Yeah, complexity wise, I would say that it depends, to be honest.

If you are doing a blue green deployment that can be slightly complex because of course you need to understand what will become green or what is always pointing to blue.

What I mean by that, for example, is if you are, let's say you are creating a green environment,.

Thus the green environment point to a green content management system, green commerce solution, green search provider or what not.

Or do they all point to the blue?

So understanding what is green and understanding what is blue can be a little complex to set up because your application has to be flexible to almost point to production or staging anytime you want, right?
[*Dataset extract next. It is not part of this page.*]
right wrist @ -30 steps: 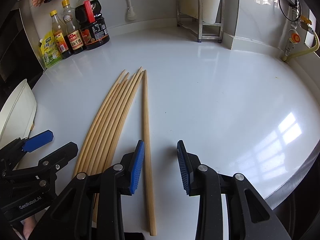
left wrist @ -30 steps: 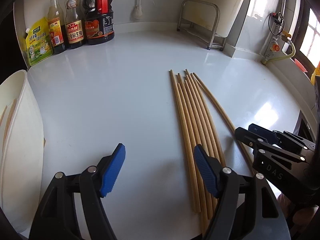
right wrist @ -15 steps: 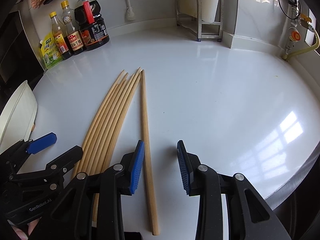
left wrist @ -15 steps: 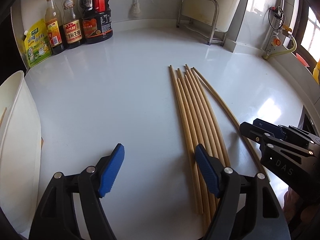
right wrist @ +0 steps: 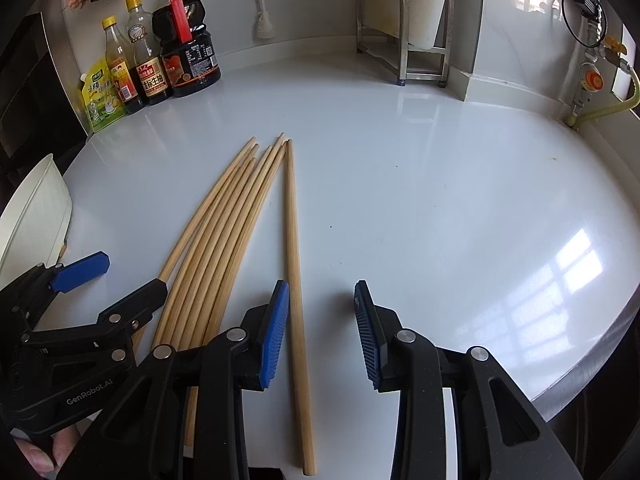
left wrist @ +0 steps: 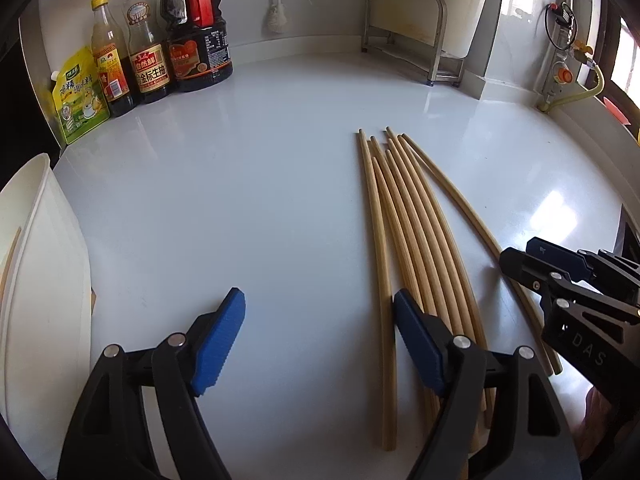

So there are those complexities.

But again, when you are doing the released version, also there are complexities but just in a different way.

So both are complex to set up in their own ways.

It's really just down to thinking about what type of application is this? .

And is this more suited to continuous deployment so that we can get faster iterations?

Or is this application more suited to release deployments so that we can have rigour?

And usually that boils down to time to market.

If you want something quick, then it has to go through continuous deployment.

However, if the cost of deploying something bad is really high, then you put a lot of rigour towards it.

So for, for example, for many banking applications, I wouldn't do continuous deployment because if the cost of it not working is a lot greater than iterating quickly.

However, for a lot of e-commerce software,.

A lot of more content management, all this stuff, you know,.

To iterate quicker is a lot more important than rigour.